LendingClub is a US peer-to-peer lending company, headquartered in San Francisco, California. It was the first peer-to-peer lender to register its offerings as securities with the Securities and Exchange Commission (SEC), and to offer loan trading on a secondary market. LendingClub is the world's largest peer-to-peer lending platform.

Solving this case study will give us an idea about how real business problems are solved using EDA and Machine Learning. In this case study, we will also develop a basic understanding of risk analytics in banking and financial services and understand how data is used to minimise the risk of losing money while lending to customers.

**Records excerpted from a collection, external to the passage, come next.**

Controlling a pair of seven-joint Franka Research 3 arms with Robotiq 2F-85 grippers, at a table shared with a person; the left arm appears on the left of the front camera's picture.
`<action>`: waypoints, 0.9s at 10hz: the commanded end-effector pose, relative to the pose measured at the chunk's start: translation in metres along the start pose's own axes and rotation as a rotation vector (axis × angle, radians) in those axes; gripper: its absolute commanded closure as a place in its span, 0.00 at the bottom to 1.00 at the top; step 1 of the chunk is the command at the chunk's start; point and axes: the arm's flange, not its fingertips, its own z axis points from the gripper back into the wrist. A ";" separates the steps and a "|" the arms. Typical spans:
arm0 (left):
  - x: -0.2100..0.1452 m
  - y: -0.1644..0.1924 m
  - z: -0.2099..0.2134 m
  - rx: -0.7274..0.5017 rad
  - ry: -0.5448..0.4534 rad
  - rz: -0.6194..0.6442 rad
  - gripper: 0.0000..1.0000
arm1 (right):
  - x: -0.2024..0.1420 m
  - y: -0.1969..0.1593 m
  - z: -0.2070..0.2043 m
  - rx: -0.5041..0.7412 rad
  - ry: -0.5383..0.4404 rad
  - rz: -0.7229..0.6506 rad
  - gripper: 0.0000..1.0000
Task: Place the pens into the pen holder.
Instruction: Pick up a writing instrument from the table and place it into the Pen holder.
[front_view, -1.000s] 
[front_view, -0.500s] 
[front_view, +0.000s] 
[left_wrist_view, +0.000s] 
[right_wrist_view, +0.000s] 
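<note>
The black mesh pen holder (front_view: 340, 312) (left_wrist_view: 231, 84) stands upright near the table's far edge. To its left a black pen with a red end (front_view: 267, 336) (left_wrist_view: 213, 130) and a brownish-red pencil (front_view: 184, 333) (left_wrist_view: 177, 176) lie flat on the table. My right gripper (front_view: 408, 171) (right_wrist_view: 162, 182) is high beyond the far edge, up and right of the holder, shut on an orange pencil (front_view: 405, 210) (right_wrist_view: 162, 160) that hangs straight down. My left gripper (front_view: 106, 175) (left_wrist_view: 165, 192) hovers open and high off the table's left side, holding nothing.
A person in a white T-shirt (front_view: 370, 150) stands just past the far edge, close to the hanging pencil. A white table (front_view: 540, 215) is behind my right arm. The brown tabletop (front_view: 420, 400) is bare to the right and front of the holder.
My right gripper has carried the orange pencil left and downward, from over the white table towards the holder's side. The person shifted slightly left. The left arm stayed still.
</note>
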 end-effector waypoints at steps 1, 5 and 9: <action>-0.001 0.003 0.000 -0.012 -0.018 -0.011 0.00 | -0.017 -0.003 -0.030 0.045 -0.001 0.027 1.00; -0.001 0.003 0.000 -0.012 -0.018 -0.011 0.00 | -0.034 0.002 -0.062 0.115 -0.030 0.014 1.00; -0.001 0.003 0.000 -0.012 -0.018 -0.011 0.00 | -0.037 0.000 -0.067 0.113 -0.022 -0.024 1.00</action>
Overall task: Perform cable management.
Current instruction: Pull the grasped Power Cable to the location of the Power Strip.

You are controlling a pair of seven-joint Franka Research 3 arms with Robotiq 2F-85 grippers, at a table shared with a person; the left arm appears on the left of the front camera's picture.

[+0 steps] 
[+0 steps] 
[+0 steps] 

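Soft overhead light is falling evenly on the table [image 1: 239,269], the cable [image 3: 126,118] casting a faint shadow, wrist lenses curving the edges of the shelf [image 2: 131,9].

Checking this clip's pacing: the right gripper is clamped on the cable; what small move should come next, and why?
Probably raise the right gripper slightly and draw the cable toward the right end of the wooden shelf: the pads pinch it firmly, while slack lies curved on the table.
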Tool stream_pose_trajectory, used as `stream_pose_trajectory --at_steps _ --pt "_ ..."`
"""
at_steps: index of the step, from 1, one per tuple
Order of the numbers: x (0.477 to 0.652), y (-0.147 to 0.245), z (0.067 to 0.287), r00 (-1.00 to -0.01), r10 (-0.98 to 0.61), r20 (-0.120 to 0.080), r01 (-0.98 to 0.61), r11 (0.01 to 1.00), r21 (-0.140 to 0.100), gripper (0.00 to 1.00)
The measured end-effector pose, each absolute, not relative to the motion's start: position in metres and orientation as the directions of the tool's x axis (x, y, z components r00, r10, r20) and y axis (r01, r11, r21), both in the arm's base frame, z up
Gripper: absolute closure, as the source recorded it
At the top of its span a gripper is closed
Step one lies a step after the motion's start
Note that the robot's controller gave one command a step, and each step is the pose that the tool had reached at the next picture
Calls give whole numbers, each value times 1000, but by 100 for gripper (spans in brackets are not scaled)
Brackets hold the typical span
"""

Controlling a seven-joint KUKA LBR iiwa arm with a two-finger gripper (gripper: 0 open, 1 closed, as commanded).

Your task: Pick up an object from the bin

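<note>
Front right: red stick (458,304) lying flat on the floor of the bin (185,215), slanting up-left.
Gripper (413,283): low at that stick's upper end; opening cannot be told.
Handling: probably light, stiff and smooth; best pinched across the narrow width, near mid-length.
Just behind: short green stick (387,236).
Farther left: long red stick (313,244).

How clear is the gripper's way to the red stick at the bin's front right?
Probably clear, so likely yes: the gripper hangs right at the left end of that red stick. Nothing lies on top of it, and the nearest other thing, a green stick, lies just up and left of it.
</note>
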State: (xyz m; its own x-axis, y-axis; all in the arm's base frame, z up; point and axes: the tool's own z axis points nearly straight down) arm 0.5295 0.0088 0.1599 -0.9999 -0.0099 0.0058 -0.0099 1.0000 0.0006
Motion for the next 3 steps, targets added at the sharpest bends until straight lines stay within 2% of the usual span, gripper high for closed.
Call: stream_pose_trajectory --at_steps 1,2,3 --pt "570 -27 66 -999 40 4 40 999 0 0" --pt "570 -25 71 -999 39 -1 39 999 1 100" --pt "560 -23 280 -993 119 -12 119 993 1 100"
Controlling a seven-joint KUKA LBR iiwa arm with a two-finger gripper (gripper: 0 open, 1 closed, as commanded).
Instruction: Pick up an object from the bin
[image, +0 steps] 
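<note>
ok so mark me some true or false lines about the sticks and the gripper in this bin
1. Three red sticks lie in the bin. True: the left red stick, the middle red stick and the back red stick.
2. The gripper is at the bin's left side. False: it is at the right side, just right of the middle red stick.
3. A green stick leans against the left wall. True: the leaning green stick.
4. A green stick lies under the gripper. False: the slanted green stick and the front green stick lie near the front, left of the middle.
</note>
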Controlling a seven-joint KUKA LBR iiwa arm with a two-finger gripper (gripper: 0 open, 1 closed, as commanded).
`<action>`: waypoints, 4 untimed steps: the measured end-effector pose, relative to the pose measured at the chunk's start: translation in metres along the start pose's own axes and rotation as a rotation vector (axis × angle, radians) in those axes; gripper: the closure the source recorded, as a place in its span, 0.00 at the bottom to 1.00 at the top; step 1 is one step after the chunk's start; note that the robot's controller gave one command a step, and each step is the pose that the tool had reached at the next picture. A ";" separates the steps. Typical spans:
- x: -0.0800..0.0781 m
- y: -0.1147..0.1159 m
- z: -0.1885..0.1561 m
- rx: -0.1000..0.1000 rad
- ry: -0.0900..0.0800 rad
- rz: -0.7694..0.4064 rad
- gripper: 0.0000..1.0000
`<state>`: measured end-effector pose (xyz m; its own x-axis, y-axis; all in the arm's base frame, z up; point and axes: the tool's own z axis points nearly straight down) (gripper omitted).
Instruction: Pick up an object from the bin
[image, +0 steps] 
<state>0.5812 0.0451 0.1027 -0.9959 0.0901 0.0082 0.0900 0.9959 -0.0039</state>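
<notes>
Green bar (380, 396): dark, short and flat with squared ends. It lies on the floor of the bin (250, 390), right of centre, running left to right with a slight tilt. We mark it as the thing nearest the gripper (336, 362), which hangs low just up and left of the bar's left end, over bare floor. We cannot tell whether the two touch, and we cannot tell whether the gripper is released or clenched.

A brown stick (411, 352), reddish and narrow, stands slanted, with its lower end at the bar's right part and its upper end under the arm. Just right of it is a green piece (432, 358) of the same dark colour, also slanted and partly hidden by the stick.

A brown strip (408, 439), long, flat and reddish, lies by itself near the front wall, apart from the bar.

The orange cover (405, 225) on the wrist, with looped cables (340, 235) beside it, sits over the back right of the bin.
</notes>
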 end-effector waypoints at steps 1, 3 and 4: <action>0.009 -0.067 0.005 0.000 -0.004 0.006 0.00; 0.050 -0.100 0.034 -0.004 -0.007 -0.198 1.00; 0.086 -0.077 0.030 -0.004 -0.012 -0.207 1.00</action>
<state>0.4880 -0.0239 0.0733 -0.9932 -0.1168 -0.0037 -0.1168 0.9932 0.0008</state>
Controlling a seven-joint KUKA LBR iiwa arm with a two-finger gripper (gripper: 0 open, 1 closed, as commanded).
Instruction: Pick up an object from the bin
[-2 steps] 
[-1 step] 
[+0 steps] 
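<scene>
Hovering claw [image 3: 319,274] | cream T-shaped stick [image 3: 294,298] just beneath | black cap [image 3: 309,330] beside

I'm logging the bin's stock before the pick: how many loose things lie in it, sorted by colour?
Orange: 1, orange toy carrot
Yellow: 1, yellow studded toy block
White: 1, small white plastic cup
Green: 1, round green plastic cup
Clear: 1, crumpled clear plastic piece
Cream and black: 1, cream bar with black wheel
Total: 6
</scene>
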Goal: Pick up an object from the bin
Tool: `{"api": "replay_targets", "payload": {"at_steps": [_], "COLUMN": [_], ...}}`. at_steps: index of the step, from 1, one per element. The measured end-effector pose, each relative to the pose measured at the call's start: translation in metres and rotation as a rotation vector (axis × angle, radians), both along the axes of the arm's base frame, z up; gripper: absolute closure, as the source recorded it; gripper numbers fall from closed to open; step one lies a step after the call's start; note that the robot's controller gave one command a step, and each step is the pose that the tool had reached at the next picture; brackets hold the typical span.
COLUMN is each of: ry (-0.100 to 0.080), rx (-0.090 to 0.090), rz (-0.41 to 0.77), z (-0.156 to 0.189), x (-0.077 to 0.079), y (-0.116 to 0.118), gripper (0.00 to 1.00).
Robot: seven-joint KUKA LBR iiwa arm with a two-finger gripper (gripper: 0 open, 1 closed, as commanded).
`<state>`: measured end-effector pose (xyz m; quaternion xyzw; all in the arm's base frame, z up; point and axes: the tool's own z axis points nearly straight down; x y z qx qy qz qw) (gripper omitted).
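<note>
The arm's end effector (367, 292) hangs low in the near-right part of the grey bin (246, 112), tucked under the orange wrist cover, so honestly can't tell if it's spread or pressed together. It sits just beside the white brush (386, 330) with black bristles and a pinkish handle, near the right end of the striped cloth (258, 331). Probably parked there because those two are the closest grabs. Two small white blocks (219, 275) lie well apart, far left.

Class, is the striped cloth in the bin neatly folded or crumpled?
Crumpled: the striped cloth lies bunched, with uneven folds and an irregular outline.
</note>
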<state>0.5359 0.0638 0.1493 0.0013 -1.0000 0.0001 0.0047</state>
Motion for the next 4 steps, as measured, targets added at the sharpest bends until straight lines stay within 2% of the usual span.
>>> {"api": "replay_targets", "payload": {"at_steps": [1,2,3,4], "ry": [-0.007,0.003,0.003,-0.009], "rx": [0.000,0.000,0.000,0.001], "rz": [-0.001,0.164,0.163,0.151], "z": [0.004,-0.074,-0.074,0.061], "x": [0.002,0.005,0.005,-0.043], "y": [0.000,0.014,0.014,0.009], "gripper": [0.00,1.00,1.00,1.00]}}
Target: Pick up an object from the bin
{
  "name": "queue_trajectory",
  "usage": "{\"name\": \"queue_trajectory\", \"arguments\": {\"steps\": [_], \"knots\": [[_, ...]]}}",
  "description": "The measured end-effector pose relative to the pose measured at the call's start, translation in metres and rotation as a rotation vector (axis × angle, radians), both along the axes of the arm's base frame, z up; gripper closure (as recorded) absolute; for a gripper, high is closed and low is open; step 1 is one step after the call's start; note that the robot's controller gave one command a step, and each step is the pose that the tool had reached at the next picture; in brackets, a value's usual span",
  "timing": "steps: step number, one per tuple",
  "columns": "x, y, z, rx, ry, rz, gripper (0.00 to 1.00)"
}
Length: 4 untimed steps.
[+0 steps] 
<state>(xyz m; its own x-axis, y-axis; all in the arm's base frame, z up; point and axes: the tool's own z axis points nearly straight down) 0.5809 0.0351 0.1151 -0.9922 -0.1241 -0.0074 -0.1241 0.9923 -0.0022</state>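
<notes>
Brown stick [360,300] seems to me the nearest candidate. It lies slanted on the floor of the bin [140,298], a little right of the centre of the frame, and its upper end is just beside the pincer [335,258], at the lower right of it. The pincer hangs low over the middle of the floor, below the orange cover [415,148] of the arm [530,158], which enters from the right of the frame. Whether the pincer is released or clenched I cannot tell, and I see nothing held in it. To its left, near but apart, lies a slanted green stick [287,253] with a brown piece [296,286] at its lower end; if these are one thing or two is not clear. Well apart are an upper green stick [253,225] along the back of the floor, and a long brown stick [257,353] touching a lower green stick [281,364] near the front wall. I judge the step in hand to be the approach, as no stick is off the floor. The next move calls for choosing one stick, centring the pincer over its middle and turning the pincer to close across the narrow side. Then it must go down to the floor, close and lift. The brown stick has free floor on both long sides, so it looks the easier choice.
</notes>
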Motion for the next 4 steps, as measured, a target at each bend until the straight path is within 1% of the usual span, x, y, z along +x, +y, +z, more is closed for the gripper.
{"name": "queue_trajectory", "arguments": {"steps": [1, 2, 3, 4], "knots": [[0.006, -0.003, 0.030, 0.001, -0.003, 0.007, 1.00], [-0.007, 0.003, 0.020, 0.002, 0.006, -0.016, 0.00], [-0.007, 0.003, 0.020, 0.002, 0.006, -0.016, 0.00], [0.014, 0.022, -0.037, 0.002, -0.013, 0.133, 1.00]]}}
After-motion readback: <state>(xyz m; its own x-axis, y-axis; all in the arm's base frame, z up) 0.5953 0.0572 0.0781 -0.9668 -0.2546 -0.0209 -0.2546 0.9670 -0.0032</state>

In this challenge, we are to explore using past loan data from Lending Club to build models that can predict if a loan will be paid off on time or not.

Approach :

We are looking at the problem from the conservative investor's standpoint -- we are more interested in a low False Positive Rate(FPR) than a high True Positive Rate(TPR)

Goal:

Construct a machine learning model that achieves a TPR greater than 50% while maintaining a FPR less than 7%.

There are a few variables that are good targets for Loan predictive modelling:

1. Application outcome (accepted or rejected)
2. Interest rate (int_rate)
3. Grade of the loan (grade)
4. The loan status, if paid or defaulted (loan_status)

Picking Loan Status because it can give a overall Idea on how the borrower's nature is:

If he has defaulted or delayed then it tells us that loan should'nt be given out to such people. If he pays it back, it means he is trust worthy and indirectly it increases his credit score, Capable of getting a loan.